安安把那支口红递给她,说“这个色号特别衬你”。
她涂上,觉得镜子里的自己变好看了。
后来她才知道那是袁枫送的,安安被他收买了。
她应该生气,应该把那支口红扔掉。
但她没有。
不是因为她不生气。
是因为她用了那么久,那支口红的颜色已经长在了她的嘴唇上。
每次涂它的时候,她都会想起那个秋天,想起那些她以为是善意的东西。
那些东西后来变成了陷阱,但那支口红只是口红。
它不知道自己在被利用。
她旋回去,把那支口红攥在手心里,攥了很久。
然后她把它放进了自己的化妆包里,拉好拉链。
所有东西都收拾完了。
她站在客厅中间,环顾四周。
这间公寓她住了两年,每一个角落都有她的痕迹,也有他的。
书架上还留着他的建筑杂志,冰箱里还有他买的矿泉水,阳台上还摆着他坐过的藤椅。
她没有动那些。
那些是他的东西,他迟早会让人来取。
她不需要替他处理。
现在,只剩下钥匙了。
她拿出一个信封。

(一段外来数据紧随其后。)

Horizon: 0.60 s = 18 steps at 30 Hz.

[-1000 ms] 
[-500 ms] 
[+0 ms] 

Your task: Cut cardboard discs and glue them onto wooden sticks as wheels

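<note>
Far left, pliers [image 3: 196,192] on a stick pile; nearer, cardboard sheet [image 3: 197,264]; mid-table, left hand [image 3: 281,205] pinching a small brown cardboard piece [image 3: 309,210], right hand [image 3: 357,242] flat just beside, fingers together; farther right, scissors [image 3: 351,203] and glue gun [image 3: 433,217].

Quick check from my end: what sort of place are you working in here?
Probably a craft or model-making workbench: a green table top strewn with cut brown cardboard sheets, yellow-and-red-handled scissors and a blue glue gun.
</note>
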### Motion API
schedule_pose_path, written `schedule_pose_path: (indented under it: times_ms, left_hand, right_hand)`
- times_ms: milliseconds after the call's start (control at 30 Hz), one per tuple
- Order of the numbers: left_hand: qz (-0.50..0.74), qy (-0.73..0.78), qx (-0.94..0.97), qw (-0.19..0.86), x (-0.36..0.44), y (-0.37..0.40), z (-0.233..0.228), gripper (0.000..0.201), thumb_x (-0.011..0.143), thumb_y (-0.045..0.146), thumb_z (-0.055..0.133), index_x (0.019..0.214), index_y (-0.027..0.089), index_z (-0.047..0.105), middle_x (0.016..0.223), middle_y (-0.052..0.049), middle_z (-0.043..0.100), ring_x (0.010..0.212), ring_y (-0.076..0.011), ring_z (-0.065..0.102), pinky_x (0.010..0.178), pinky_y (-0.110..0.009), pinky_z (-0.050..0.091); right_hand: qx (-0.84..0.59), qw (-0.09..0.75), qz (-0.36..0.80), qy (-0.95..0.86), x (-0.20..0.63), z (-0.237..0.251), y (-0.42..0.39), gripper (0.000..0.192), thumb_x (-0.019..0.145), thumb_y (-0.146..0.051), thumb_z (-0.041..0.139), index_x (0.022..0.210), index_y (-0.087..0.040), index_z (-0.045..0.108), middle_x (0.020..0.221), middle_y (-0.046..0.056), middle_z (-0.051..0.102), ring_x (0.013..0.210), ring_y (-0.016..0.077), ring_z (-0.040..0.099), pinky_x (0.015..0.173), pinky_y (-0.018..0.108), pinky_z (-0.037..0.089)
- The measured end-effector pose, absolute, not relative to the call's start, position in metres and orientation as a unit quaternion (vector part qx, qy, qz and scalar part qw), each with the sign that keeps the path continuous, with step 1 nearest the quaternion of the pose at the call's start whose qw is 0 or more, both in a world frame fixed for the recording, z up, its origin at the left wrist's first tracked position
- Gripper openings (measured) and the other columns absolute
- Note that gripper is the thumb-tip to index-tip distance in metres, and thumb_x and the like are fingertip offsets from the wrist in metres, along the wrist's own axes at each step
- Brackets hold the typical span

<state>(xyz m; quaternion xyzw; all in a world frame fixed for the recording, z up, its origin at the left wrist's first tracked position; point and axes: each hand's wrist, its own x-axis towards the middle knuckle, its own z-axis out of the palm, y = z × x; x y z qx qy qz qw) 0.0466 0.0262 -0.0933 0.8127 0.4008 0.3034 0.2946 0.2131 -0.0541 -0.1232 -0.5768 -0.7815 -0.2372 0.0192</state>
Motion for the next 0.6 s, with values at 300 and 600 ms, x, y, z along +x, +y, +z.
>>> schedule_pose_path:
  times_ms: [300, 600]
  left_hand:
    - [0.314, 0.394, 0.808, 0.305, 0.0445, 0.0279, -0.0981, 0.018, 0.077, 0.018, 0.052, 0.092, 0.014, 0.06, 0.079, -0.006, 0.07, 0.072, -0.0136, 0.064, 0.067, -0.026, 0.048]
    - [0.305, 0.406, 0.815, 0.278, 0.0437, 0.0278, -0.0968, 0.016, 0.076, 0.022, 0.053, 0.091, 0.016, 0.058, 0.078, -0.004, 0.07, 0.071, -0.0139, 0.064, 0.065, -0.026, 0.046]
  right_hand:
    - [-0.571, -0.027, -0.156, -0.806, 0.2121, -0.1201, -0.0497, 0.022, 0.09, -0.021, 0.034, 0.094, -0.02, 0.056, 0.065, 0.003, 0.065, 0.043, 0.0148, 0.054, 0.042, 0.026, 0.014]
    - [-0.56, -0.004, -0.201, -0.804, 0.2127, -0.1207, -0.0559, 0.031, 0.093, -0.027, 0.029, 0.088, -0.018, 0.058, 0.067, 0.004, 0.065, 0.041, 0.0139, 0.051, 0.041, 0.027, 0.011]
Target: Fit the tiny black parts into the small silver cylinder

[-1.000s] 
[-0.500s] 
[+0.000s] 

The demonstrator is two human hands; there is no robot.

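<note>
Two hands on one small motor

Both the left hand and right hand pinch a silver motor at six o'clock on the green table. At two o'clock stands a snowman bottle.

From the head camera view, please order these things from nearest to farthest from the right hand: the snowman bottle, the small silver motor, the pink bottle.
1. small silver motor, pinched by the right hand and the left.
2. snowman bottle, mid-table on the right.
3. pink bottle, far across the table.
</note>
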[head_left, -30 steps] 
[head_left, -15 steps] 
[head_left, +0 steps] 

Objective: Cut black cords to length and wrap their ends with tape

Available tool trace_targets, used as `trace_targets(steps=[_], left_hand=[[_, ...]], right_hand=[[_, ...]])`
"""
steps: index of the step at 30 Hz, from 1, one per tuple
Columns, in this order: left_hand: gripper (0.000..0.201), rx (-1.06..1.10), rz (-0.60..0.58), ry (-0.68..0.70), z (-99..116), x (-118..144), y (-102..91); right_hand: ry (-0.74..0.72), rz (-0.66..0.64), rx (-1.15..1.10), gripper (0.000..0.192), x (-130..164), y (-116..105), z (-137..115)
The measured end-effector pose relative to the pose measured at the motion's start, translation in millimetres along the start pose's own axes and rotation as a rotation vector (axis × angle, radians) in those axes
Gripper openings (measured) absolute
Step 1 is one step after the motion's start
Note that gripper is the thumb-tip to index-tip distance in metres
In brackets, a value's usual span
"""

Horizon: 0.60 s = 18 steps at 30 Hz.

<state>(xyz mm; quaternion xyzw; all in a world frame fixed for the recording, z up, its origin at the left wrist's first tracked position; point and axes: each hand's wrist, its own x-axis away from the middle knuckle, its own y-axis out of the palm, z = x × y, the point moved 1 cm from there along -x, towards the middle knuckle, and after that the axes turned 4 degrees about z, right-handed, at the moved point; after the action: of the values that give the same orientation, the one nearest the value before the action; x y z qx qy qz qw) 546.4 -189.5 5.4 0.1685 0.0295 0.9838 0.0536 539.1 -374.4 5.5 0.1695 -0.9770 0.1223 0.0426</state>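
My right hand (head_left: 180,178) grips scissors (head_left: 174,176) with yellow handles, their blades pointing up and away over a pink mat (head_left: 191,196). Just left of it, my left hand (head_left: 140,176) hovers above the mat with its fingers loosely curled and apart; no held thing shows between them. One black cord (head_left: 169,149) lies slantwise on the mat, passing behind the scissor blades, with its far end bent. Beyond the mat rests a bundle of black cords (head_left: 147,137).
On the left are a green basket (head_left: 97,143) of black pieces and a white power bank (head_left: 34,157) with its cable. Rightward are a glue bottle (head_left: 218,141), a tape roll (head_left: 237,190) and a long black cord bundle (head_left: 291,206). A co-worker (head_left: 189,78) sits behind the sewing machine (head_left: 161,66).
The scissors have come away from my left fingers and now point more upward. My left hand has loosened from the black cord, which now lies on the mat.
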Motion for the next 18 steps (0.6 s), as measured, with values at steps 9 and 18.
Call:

白色的,普通的信封。她把公寓钥匙放进去,封好口。然后她蹲下来,把信封放在鞋柜上面,正中间。
她没有写名字,没有留纸条。
袁枫知道这是她的方式——不是还给他,是放下。
她把钥匙放下了,就像她把那段日子放下了。
不是扔掉了,是放在了一个她知道、他也知道的地方。
以后的事,以后再说。
她拖着行李箱走到门口,停下来,最后看了一眼这间公寓。
客厅的窗帘拉着,光线昏暗。
茶几上还摆着那只白色的陶瓷杯,杯底的咖啡渍已经干了。
冰箱上什么都没有了,那些便签已经被撕掉了,只留下浅浅的胶痕。
阳台上那棵他养的绿植还在,叶子有点蔫了,她忘了浇水。地址发布页*})ww{w.ltx\sdz.com(
她本来想说点什么。
想说“再见”,想说“谢谢你”,想说“对不起”。
但那些话堵在喉咙里,一个字都出不来。
不是不想说,是不知道该对谁说。
对袁枫?
对这两年说?更多精彩
对那个在这里活过的自己?
她只是拉开门,走出去,然后轻轻关上。